- Work instruction -
Count every line of the material that holds the string "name". Respond with the total only.

- Data -
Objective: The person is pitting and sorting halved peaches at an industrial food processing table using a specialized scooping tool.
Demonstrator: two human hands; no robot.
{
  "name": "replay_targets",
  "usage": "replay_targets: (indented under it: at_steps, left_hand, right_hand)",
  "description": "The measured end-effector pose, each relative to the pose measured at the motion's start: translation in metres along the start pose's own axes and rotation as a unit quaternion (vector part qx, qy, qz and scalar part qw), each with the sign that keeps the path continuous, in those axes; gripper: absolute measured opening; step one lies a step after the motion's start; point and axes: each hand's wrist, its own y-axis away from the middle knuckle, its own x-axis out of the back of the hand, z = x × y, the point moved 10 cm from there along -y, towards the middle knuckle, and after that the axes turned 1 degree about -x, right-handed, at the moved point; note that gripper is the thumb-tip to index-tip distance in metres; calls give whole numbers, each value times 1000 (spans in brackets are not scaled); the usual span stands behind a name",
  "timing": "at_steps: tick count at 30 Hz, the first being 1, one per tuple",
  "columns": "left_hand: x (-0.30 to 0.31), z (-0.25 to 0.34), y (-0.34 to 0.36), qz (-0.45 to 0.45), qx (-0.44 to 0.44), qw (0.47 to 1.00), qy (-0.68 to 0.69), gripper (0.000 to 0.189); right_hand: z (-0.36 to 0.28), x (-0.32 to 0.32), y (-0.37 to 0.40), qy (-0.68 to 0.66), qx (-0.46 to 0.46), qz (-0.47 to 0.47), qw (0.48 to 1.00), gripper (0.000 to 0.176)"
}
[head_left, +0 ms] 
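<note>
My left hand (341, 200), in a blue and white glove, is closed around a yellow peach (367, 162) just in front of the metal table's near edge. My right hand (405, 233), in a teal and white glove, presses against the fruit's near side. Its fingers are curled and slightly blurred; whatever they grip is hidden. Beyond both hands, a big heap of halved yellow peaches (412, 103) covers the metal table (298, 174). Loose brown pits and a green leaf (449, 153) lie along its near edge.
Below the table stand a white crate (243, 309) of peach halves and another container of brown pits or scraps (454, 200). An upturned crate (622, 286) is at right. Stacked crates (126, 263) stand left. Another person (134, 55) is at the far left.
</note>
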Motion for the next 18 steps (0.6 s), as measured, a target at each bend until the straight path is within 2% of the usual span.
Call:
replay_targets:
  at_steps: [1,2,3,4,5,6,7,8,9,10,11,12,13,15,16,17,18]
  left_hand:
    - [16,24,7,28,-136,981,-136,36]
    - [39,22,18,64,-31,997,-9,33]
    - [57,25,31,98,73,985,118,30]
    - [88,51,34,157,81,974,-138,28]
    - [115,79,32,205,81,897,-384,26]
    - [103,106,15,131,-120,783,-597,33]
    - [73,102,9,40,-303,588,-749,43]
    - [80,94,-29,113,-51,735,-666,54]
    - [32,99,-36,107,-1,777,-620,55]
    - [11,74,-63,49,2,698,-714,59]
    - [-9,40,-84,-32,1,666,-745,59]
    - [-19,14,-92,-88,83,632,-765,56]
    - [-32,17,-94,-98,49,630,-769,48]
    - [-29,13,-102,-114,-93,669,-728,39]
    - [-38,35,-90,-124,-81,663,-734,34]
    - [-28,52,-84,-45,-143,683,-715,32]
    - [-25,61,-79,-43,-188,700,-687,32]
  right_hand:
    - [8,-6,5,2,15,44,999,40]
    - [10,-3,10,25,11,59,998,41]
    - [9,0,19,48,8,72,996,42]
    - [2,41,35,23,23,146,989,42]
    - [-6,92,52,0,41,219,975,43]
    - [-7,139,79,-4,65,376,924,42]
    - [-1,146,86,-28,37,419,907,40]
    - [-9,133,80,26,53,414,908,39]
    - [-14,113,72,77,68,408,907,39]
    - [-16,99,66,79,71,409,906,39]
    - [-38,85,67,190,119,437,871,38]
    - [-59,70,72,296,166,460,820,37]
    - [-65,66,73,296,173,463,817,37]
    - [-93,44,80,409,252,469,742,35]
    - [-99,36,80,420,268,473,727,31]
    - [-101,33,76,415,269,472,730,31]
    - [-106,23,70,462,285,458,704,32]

- Answer for this exercise -
2